You create a refundable credit where everybody would get a decent amount.

And so, again, I think Trump shows he`s got a problem and the Republicans are split between those who will be bought off by tax cut proposals and apparently Paul Ryan is one of those.

And Republicans who won`t and Susan Collins is apparently one of those.

MURRAY: But E.J., what`s so interesting about this analysis that we`ve been doing for the last few minutes is that it -- that speech, the core part of that speech, take aside the American first part could have been given by any major GOP candidate the last four decades.

It could have --

O`DONNELL: Yes --

MURRAY: Been Mitt Romney, it could have been John McCain, it could have been either one of the Bushs. And so, even if you pick apart the plan, at least we`re in a familiar universe of political debate.

Which is not where we`ve been living for the last few months.

O`DONNELL: But Alan, some of those people you mentioned would have at least paid lip service to paying for the tax cuts.

They would -- they would have -- some of them would have said, you know, this is what we expect to do and of course they would exaggerate --

(CROSSTALK)

MURRAY: But election year tax --

O`DONNELL: Yes --

MURRAY: Plans never add up.

O`DONNELL: Yes --

MURRAY: They never add --

O`DONNELL: Right --

MURRAY: Up --

DIONNE: But you need --

MURRAY: I mean, right? You can`t think of any that was put forward in an election year that will add up. You have to -- you have to assume that some responsibility will (INAUDIBLE) after --

O`DONNELL: Right --

MURRAY: The election.

O`DONNELL: Quickly E.J. --

DIONNE: And to Alan`s point, I mean, he`s exactly right, this could have been given by any Republican since Reagan.

And so it`s striking that in his speech he attacks Hillary Clinton for having old ideas or not having new ideas. This is the oldest idea in the Republican play book.

O`DONNELL: It is that, E.J. Dionne, thank you very much for joining us tonight --

DIONNE: Good to be with you --

O`DONNELL: And special visitor Alan Murray who anybody who knows anything about tax law, writing tax law has read this book because you learn an awful lot about it right in there.

And it`s not as -- maybe I made it just sound too boring writing tax law. That maybe the most boring thing a human thing can do. But this is a good --

MURRAY: It`s -- read the -- read the endorsements on the back. It`s a thriller.

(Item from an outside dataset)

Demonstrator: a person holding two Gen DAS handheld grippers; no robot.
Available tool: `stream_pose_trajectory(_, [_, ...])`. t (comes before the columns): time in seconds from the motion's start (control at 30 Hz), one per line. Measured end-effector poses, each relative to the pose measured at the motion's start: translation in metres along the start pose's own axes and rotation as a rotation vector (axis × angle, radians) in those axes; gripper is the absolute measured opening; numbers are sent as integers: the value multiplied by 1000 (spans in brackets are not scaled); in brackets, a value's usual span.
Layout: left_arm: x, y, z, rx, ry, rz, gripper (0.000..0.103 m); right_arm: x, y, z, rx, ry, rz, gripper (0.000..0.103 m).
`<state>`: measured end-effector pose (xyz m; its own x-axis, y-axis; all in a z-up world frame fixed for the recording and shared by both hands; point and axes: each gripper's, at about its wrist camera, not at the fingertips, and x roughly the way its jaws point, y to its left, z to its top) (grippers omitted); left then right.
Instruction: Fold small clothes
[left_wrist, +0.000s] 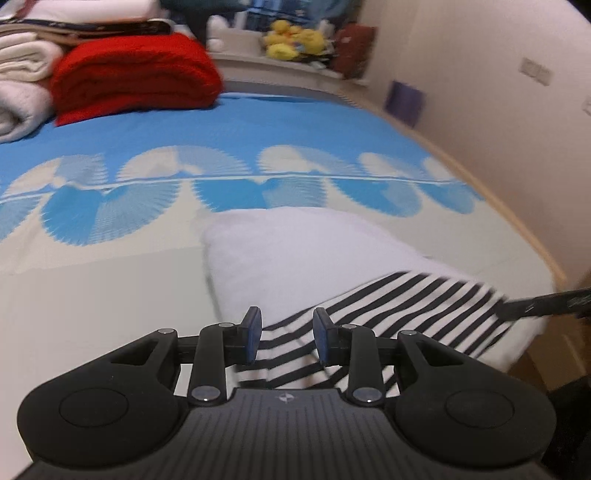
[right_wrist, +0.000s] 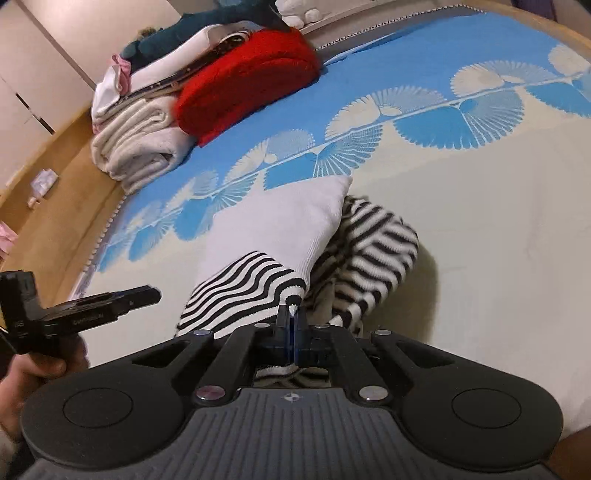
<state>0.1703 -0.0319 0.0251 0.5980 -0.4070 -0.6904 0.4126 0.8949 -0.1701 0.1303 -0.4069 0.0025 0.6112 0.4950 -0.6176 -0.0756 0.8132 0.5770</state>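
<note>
A small garment with a white body (left_wrist: 295, 254) and black-and-white striped parts (left_wrist: 406, 306) lies on the bed near its front edge. My left gripper (left_wrist: 287, 338) is open just above the striped part, nothing between its pads. My right gripper (right_wrist: 293, 317) is shut on a striped edge of the garment (right_wrist: 243, 291) and lifts it; the white body (right_wrist: 291, 221) and a bunched striped sleeve (right_wrist: 373, 258) lie beyond. The left gripper (right_wrist: 110, 299) shows at the left of the right wrist view. The right gripper's finger (left_wrist: 535, 304) enters from the right in the left wrist view.
The bed has a blue and cream sheet (left_wrist: 258, 122) with fan patterns. A red folded blanket (left_wrist: 136, 74) and white folded towels (left_wrist: 22, 88) are stacked at the far left. Yellow plush toys (left_wrist: 291, 40) sit on a ledge behind. The wall (left_wrist: 480, 92) is on the right.
</note>
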Motion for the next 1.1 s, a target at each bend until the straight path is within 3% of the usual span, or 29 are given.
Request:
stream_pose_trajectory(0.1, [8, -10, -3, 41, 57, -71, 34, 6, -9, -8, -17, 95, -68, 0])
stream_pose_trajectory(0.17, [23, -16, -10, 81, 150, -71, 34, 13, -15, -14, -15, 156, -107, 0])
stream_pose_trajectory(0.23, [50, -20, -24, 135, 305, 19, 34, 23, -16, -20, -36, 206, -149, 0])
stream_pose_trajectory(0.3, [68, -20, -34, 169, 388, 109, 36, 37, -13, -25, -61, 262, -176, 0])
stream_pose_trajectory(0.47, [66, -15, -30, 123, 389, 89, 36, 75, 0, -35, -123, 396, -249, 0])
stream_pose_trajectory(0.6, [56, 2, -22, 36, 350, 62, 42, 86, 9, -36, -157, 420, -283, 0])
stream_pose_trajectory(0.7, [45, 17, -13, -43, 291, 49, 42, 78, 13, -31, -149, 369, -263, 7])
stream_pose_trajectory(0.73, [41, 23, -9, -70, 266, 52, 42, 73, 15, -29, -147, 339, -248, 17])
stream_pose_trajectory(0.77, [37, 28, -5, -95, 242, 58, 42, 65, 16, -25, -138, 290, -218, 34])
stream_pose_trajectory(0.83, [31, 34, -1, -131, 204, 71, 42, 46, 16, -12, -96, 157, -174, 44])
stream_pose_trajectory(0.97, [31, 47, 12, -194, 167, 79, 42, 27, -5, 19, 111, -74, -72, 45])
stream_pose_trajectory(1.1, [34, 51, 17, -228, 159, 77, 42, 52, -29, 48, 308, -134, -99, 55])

O`DONNELL: Yes, it is a thriller, it absolutely is a Washington thriller, Alan, thank you very much --

MURRAY: Thank you --

O`DONNELL: For joining us, really appreciate it. Coming up, the retired four-star general called Donald Trump today, his words, "an abusive bragger", and said he`s unfit to lead our arms services.

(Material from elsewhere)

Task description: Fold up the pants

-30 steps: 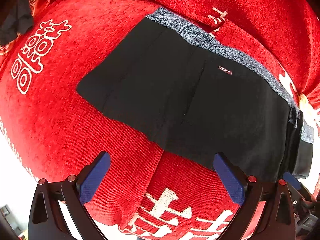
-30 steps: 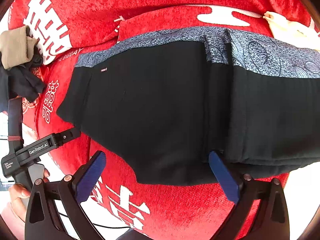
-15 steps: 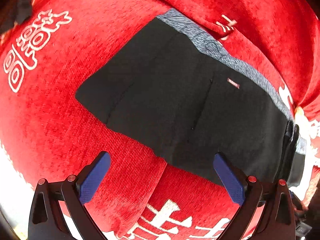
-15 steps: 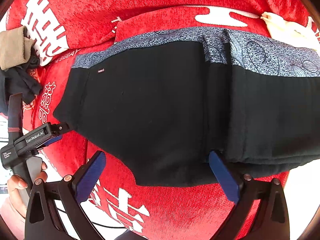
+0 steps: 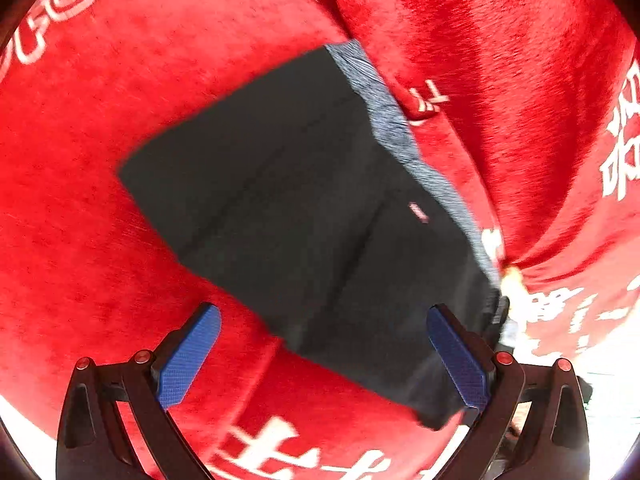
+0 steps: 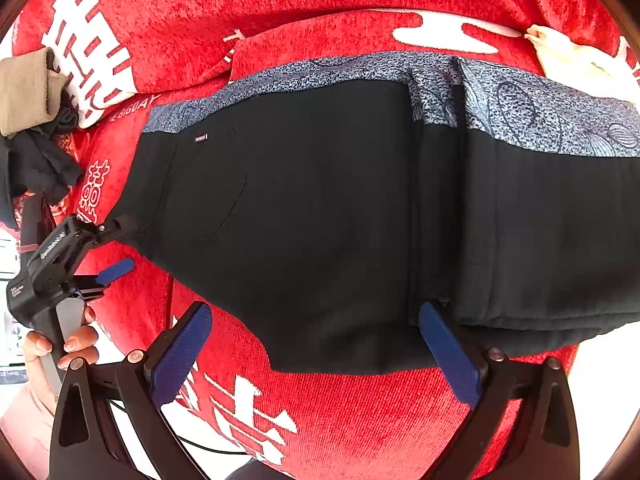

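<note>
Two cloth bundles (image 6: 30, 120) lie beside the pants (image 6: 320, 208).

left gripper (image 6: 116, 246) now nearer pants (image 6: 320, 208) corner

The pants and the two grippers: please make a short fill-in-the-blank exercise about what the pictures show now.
1. The black pants lie on a cloth whose colour is ____.
2. The band along the far edge of the pants is patterned in ____.
3. The fingers of the right gripper are ____, holding nothing.
4. The pads on the left gripper are ____ in colour.

Missing words: red; grey; open; blue
</note>
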Motion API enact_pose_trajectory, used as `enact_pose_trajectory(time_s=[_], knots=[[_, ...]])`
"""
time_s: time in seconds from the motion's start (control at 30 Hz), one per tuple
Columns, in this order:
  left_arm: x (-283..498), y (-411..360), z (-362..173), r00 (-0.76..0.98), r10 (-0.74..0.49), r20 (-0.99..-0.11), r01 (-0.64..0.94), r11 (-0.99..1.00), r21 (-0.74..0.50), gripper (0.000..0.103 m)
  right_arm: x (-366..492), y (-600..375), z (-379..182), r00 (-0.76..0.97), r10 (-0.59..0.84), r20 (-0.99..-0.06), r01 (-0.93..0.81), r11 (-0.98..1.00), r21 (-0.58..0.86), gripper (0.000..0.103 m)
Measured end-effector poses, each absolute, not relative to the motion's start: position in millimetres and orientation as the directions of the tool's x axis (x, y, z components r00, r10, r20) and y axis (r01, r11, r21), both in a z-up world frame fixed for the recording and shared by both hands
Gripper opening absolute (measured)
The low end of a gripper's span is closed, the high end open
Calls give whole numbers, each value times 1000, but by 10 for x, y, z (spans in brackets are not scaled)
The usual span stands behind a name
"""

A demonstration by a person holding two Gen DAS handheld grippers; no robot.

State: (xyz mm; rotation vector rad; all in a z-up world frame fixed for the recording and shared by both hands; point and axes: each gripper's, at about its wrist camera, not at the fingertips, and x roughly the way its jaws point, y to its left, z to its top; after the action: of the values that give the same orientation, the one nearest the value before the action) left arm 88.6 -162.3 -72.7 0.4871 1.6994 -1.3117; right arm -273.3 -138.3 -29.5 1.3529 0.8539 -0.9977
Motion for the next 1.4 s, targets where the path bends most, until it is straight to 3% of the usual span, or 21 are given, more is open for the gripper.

And Ivanka Trump stress the importance of supporting working mothers at the Republican convention, but she apparently did not mean that to apply to any working mother who makes clothes for the Ivanka Trump clothing line.

(COMMERCIAL BREAK)

BARTIROMO: I`m sorry I scared you last week. Many of you commented on Twitter and Facebook last week that you were -- to put it mildly terrified when I asked you to imagine what a President Trump would do in the six minutes that the President of the United States would have to decide what to do in response to an incoming nuclear attack on the United States.

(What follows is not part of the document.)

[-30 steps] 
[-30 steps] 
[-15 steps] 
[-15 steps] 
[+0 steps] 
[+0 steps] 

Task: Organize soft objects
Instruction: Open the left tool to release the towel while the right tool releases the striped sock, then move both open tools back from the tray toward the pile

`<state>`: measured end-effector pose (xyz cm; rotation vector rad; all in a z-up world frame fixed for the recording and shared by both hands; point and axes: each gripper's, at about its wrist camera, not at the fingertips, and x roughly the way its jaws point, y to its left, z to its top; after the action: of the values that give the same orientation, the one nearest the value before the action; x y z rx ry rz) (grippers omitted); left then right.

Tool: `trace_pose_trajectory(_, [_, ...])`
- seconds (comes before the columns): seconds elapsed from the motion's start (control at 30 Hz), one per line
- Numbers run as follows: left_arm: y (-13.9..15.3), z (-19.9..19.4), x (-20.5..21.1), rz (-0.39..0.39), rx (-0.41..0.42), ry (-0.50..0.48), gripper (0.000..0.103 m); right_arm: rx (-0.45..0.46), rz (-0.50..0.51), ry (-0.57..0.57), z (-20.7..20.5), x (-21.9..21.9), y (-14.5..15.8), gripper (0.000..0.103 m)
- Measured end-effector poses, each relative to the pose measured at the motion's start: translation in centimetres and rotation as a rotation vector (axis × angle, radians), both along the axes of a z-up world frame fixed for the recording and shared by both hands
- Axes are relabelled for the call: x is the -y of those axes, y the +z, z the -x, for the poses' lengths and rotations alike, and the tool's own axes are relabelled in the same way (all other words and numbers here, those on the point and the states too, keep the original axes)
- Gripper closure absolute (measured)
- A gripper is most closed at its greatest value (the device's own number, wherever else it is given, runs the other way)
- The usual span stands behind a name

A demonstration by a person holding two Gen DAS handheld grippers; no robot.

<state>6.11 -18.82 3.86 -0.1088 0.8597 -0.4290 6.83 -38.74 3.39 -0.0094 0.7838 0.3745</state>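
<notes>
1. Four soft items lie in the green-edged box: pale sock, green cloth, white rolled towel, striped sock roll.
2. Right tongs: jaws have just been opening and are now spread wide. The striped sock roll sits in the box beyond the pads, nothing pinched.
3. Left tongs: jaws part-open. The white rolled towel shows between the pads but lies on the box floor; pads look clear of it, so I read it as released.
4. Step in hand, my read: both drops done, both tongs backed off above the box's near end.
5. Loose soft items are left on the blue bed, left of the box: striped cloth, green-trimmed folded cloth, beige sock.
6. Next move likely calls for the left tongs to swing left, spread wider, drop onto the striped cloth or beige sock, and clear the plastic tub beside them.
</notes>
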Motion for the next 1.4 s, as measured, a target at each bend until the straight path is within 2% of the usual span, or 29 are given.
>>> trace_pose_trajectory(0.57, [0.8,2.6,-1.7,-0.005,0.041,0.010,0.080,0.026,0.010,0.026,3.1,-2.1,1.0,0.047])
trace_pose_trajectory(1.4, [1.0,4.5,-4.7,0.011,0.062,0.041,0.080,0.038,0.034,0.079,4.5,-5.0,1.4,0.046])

And as I said, that response time could be reduced to three minutes or less if a nuclear weapon was launched from a Russian submarine west of Bermuda where Russian nuclear submarines routinely patrol now.

One of the things that the President would have to consider in those minutes is the possibility that it was a false alarm, because a false alarm is actually more likely than a real alarm.

And very serious false alarms have occurred the worst of which was during the Carter presidency.

The day after I discussed those six minutes and The Football that is always near the President, which is actually a briefcase containing the options for nuclear war and The Biscuit, which is always in the President`s pocket, which is actually a small card with the President`s nuclear codes on it.

The day after I discussed all of that here, former Republican Senator for New Hampshire Gordon Humphrey said this: "To imagine Trump in charge of our armed forces at a moment of crisis is frightening."

Senator Humphrey is not the only frightened Republican. Another house Republican Scott Rigell of Virginia has announced he`ll vote for libertarian candidate Gary Johnson instead of Donald Trump.

Bringing down the total number of Republican representatives not supporting Donald Trump to six.

Six Republican senators have now indicated they will not vote for Donald Trump with the latest being, just tonight, Maine Senator Susan Collins who wrote in a "Washington Post", a piece that was posted tonight.

"I will not be voting for Donald Trump for president. This is not a decision I make lightly, for I am a life-long Republican but Donald Trump does not reflect historical Republican values nor the inclusive approach to governing that is critical to healing the divisions in our country.

Joining us now, former Republican Senator Gordon Humphrey, former senator from New Hampshire, and Michael Barnes, former political appointee in the George W. Bush drug policy office.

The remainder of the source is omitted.